Le mieux, dans la logique thiriezienne serait encore de garantir à tout le monde une place bien attribuée que ce soit dans un groupe d’élite et un groupe d’un peu moins élite, c’est à dire, oui mesdames messieurs, une ligue fermée. Au moins, tout le monde peut avoir son investisseur puisqu’on élimine le facteur risque. Même les clubs du Nord et de l’Est de la France pourraient en bénéficier. Gros investissement : ligue 1, moyen investissement : ligue 2, faible investissement : national. Mais tout le monde a son investissement.

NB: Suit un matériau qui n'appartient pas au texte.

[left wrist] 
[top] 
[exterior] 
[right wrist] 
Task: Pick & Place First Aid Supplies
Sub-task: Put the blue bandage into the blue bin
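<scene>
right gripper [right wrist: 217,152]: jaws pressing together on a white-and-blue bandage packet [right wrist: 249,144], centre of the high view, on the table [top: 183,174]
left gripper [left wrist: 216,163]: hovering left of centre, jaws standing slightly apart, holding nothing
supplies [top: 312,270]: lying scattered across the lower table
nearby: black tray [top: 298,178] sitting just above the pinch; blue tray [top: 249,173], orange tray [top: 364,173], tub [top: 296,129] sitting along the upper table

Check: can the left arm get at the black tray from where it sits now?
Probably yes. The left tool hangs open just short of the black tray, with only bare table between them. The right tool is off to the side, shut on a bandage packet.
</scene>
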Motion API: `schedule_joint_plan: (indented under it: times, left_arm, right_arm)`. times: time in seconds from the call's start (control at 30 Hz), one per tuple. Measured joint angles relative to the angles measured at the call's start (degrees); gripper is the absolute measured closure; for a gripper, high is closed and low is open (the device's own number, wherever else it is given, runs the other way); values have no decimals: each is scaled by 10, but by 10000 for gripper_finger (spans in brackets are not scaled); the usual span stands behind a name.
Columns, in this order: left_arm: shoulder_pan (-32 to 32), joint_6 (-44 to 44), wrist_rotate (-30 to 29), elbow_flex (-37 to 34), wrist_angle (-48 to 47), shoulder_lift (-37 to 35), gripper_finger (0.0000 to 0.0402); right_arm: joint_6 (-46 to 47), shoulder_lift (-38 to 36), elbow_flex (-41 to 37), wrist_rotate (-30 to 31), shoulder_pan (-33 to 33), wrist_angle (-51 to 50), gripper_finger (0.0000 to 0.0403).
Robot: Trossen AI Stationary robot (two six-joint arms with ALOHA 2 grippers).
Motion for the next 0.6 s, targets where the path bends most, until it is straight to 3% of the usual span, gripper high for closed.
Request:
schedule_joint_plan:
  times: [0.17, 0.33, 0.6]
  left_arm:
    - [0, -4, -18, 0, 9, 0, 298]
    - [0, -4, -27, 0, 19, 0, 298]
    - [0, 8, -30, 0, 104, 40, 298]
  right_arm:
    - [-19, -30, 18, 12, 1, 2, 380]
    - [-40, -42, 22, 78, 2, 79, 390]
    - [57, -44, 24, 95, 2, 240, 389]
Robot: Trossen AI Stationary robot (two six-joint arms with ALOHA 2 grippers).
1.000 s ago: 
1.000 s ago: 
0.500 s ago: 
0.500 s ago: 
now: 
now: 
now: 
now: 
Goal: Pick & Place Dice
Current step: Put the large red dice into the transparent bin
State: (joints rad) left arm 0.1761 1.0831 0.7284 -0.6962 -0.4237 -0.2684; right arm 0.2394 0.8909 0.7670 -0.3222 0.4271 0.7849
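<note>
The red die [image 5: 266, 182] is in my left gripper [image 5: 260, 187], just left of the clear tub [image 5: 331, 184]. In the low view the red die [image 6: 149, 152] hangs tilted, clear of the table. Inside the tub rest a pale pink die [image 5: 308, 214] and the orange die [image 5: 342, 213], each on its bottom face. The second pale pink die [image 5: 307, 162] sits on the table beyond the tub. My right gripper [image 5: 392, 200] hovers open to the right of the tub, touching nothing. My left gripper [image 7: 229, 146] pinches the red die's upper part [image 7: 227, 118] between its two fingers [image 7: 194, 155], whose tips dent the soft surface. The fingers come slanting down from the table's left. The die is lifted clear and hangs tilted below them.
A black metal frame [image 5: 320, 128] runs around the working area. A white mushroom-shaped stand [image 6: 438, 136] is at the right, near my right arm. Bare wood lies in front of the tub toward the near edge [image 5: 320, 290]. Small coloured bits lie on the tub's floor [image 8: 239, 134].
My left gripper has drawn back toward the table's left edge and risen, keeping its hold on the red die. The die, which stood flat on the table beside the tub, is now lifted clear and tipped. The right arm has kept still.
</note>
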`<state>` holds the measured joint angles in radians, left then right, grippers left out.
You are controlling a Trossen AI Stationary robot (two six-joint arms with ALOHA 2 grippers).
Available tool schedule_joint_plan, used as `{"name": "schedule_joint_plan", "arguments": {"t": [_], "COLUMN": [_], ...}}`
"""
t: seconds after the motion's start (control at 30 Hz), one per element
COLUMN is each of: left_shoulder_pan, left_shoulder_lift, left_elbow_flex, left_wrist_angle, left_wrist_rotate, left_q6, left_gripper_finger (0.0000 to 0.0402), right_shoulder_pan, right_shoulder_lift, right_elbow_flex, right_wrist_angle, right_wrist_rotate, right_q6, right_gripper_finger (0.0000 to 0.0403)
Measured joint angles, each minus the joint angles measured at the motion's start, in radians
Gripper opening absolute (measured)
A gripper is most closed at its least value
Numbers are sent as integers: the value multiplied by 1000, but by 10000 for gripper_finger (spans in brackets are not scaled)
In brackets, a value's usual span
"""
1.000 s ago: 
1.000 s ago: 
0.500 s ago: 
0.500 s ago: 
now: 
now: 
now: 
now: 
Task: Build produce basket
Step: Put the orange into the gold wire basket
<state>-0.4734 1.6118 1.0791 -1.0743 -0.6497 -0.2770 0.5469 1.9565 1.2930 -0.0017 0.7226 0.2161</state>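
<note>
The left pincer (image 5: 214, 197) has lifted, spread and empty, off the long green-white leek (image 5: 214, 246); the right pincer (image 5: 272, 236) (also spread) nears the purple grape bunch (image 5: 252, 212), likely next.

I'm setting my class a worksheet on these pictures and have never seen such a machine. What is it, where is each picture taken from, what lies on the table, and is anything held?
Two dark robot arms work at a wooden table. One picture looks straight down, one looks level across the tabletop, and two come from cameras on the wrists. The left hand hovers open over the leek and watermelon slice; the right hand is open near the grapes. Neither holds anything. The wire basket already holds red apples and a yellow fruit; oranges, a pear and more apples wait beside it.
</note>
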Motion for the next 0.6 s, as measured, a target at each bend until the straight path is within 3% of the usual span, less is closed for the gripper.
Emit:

Et on franchise.

Prochaine étape ?


Frantz-Christophe Van Dustgroski

 

8 thoughts on “Parlons peu, parlons thune

  1. C’est prévu, mais il faut d’abord que le Red Star et le PFC monte en ligue 1, rapport aux derby des grandes capitales européennes des grands pays de foot.

    Et aussi que le Gazelec descende.

  2. Ce qui est mauvais c’est que le rugby c’est inspiré du foot pour se professionnaliser il y a 15 ans en allant plus loin dans cette logique de montée descente limité, et là, le foot veut rattraper ces conneries :/

  3. J’aime beaucoup ce parrallèle avec le rugby, ce sport noble qui ne se fait pas acheter mais où les équipes nationales ont des sponsors sur leurs maillots.

    Certains voient les poils de cul des autres mais pas la poutre qu’ils ont dans le fion.

  4. @Porthos : le seul sport dont la fédé est plus pourris qu’au rugby c’est la boxe hein^^
    D’ailleurs au rugby des président rêve de ligue fermé comme dans l’hémisphère sud.

  5. Qu’ils la fassent, la ligue fermée, pour les ados sans attaches, et laissez nous nos clubs monter ou descendre si ils le méritent.
    Championnat à 18, 3 montées/descentes, pas de coupe moustache, une Coupe des Vainqueurs de Coupes. (oh, ça a existé ça !)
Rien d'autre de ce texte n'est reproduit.